Нестерова сообщение ничуть не взволновало, он зевнул, не прикрывая рта рукой, и, не интересуясь, кто ранен и куда, посоветовал:
— Так вам нужно ехать прямо в губернию, здесь все равно ничего нет.
Глядя на заспанного товарища, я понял, что без эффективного вмешательства извне он ни за что не проснется, и попросил Ордынцеву:
— Помоги мне спуститься
Она подошла к пролетке и подставила мне плечо.
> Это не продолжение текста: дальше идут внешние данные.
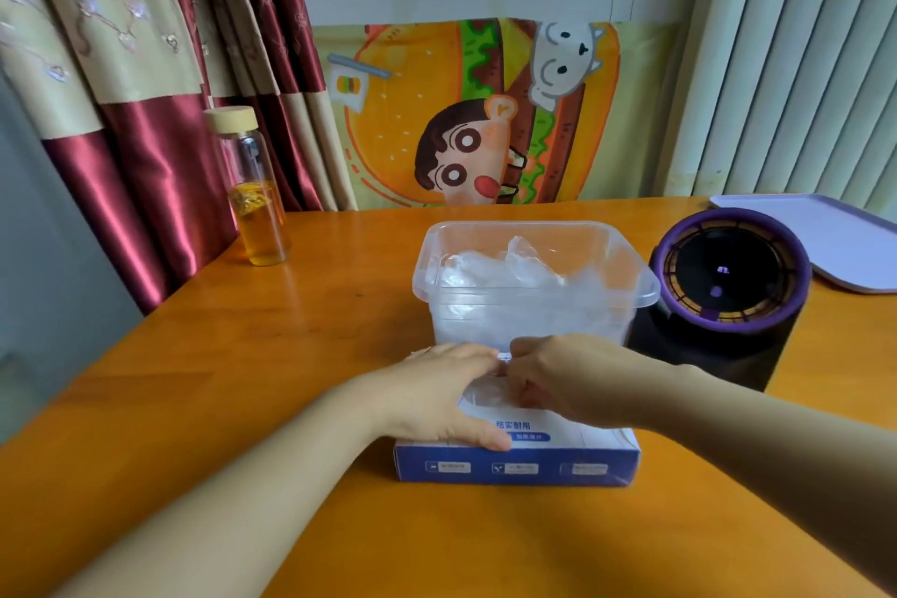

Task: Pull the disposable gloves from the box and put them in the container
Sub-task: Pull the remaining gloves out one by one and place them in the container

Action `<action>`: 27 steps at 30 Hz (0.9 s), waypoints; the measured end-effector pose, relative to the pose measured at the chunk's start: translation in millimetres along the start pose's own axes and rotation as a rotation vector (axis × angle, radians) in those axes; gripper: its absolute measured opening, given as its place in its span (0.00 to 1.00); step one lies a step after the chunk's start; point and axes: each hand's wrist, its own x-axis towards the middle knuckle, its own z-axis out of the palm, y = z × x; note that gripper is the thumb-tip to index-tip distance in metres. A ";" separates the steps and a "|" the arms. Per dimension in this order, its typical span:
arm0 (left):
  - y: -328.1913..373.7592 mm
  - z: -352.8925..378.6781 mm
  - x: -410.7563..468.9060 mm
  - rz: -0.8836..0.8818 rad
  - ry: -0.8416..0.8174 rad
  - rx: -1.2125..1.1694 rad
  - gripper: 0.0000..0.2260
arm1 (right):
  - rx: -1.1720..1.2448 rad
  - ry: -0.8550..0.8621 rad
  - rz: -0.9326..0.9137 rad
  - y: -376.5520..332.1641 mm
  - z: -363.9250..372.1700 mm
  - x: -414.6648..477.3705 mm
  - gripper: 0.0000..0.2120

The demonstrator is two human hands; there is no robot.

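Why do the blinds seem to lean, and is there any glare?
Head view: the wide-angle lens tilts the blinds and stretches the forearms; soft light leaves a sheen on the wooden table; the gloves in the clear container look hazy.

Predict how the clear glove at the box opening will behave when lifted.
Probably floppy: the glove bunches where the right hand pinches it, and gloves in the container lie crumpled. Likely light: the left hand presses the box, perhaps anchoring it.
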 end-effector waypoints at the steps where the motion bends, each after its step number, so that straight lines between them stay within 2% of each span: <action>1: -0.7 0.7 -0.2 0.001 0.003 -0.012 0.37 | -0.031 0.017 -0.008 0.0 -0.7 -1.0 0.11; 5: -1.7 1.2 -0.2 0.012 0.035 -0.062 0.37 | -0.077 0.214 -0.031 3.8 -14.9 -7.1 0.09; 9: -4.6 4.0 1.3 0.028 0.048 -0.089 0.37 | 0.106 0.389 -0.021 5.6 -16.6 -9.5 0.08; 12: -5.6 5.6 1.0 0.028 0.063 -0.122 0.37 | 0.307 0.375 0.053 7.6 -13.1 -12.5 0.12; 14: -4.8 5.2 0.6 0.031 0.063 -0.125 0.37 | 0.276 0.299 0.093 8.4 -7.0 -13.1 0.17; 16: -3.2 4.0 0.4 0.033 0.054 -0.120 0.36 | 0.200 0.312 0.086 4.6 -5.0 -12.5 0.10; 19: -1.2 2.8 0.0 0.056 0.052 -0.123 0.32 | 0.337 0.547 0.121 -1.1 -23.6 -11.9 0.05; 22: 0.1 2.7 -0.8 0.036 0.037 -0.125 0.34 | 0.538 0.805 0.143 -4.0 -54.5 -14.0 0.05; 27: -3.3 4.0 -3.6 0.010 0.114 -0.247 0.37 | 0.644 0.799 0.212 2.1 -78.3 -19.3 0.10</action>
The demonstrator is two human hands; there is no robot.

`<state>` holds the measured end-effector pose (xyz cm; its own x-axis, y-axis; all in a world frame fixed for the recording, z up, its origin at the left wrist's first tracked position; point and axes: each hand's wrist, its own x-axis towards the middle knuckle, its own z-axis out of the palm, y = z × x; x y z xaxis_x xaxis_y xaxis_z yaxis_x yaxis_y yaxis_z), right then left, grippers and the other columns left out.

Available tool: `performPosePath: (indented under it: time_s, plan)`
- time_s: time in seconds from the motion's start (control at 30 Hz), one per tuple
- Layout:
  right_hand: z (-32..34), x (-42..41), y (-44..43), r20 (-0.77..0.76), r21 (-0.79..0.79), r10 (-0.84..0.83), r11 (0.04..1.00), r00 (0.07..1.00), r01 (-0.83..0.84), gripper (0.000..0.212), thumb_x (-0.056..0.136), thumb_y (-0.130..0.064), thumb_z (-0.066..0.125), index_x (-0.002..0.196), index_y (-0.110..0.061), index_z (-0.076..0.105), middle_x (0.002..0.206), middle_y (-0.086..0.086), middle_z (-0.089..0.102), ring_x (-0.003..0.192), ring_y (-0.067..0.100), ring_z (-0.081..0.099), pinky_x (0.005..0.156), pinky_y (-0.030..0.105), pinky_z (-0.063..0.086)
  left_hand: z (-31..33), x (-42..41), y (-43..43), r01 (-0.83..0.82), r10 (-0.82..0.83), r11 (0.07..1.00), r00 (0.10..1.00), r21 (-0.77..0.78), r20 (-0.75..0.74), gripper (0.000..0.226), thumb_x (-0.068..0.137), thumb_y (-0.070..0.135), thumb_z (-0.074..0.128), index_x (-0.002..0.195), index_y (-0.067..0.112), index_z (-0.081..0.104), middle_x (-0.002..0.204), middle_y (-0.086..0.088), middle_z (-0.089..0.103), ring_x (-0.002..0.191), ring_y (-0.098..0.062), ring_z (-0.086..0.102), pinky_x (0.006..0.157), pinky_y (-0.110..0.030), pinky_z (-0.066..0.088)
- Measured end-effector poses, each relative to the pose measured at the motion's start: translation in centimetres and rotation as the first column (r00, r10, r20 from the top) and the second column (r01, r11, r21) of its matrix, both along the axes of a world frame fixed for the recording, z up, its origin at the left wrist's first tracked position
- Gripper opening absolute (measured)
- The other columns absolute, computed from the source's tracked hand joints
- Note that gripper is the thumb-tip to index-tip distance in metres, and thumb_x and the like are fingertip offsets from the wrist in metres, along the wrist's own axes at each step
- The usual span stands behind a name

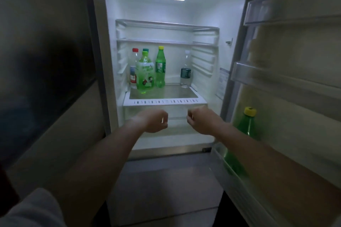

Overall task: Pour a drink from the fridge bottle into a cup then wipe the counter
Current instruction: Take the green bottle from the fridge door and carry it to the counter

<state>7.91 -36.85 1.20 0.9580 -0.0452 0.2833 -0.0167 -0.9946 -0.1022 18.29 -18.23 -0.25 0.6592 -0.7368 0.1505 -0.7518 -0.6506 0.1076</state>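
The fridge stands open and lit. On its glass shelf (164, 101) are several bottles: a wide pale green bottle (145, 75), a slim green bottle with a yellow cap (160, 68), a clear bottle with a red cap (133, 68) and a clear water bottle (185, 75). A large green bottle with a yellow cap (245, 127) stands in the lower door rack. My left hand (154, 121) and my right hand (200, 120) hover side by side just below the shelf's front edge. Both have curled fingers, hold nothing and touch nothing.
The open fridge door (295, 79) with its transparent racks fills the right side. A dark panel (46, 61) stands on the left. Below the shelf sits a clear drawer (175, 131), and beneath that the closed lower compartment front (166, 180).
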Motion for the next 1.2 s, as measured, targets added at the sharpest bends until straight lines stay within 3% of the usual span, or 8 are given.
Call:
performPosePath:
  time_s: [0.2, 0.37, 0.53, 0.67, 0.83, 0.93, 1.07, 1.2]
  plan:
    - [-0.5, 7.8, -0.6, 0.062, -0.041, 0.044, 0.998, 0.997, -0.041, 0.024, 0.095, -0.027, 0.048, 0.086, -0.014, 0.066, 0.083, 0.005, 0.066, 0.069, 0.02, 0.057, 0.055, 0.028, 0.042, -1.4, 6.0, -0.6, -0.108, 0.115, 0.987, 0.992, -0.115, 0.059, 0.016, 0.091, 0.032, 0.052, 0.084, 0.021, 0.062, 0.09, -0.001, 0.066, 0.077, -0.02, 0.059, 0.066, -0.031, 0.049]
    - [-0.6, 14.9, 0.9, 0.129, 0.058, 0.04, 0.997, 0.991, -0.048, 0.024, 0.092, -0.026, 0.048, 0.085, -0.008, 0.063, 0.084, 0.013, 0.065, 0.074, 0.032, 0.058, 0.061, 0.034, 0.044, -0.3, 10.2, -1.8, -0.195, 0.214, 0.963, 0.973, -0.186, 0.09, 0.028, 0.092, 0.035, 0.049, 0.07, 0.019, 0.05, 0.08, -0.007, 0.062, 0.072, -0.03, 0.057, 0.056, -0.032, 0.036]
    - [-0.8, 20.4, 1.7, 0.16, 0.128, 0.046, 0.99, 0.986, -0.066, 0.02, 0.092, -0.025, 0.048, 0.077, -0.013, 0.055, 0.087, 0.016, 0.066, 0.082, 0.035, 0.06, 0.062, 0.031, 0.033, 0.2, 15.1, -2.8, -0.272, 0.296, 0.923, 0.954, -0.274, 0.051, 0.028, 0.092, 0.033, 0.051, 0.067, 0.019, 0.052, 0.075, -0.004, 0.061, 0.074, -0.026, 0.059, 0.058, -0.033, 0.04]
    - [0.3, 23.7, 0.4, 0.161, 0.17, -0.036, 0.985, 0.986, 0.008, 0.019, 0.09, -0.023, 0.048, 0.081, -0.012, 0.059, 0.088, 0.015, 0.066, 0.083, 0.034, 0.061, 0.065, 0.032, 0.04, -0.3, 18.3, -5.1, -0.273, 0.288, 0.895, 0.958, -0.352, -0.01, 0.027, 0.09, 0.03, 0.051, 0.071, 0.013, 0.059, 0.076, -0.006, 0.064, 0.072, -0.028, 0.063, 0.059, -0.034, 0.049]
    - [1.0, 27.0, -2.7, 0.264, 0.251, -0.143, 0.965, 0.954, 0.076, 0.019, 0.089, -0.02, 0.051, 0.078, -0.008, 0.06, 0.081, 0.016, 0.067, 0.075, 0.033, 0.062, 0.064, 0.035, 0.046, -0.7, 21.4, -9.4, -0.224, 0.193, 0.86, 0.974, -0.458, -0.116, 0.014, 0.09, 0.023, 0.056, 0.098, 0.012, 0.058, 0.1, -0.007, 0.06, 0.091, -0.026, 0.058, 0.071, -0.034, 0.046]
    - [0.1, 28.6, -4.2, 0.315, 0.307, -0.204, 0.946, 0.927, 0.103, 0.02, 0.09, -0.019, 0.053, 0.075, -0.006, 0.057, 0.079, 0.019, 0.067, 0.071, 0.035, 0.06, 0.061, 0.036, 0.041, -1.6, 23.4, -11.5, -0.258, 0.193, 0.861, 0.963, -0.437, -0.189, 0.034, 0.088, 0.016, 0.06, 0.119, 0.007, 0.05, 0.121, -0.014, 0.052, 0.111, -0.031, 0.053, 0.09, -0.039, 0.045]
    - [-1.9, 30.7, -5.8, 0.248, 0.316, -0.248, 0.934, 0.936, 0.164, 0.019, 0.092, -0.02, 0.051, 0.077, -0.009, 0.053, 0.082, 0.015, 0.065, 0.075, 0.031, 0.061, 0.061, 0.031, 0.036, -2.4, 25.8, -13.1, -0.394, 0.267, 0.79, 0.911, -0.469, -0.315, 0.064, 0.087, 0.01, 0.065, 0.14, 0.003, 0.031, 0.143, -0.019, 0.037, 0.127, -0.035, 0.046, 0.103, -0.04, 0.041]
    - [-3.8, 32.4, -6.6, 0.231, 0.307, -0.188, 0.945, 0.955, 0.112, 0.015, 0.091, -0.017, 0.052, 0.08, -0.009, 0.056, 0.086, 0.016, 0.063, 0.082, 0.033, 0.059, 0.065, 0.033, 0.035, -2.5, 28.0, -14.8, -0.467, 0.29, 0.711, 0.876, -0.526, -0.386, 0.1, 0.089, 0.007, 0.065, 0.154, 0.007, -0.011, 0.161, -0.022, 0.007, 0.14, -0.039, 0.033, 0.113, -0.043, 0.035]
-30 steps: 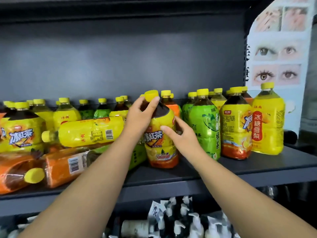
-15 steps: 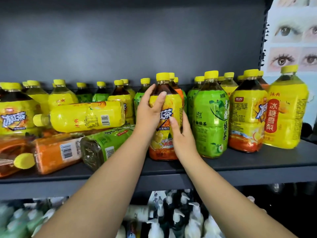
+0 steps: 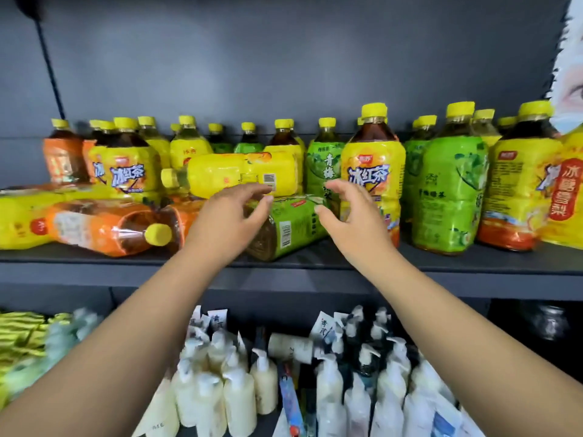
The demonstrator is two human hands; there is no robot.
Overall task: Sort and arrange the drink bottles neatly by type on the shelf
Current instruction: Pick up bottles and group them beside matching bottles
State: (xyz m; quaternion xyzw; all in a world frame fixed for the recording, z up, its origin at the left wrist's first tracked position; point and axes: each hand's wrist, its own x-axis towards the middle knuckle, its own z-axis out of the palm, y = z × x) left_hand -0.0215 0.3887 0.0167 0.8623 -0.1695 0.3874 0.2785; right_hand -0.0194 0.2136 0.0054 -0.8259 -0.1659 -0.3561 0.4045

Я сполз с сидения и кое-как добрался до земли. Такое самоуправство товарищу Нестерову явно не понравилось, и он чуть шире приоткрыл небольшие глаза.
— Говорю, ничего здесь нет! Езжайте в губернию!
Я ничего ему не ответил и, опираясь на Дашино плечо, доковылял до крыльца, на котором по-прежнему стоял фельдшер. Особых задумок, чтобы привести его в чувство, мне не требовалось. У меня давно накопился большой и, главное, разнообразный опыт общения с отечественными придурками
— Ты знаешь, товарищ доктор, — намеренно повысив его статус, процитировал я речь бандита Бени Крика из одесского рассказа Иосифа Бабеля, — что на всякого доктора, даже доктора философии, приходится три аршина земли?
— Чего? — вытаращился на меня Нечаев — Это ты о чем, товарищ? Вам конкретно, по-партийному сказано, ехайте лечиться в губернию!
Понимая, что с литературной классикой немного перемудрил, я пошел другим, конкретным путем — вытащил из кармана наган, взвел курок и выстрелил точно над головой товарища Нечаева в притолоку его казенной квартиры.
Как и ожидалось, фельдшер проснулся быстро и окончательно. Он даже выполнил элемент утренней гимнастики, присел на месте.
— Ты, над кем, вошь тифозная, трубка клистирная, надсмешки строишь? — опять используя классические образцы советской изящной словесности, истерически возвышенным голосом продолжил я свой монолог. — Над дореволюционным большевиком издеваться вздумал? Мы что, даром Царицын брали и кровь мешками проливали?!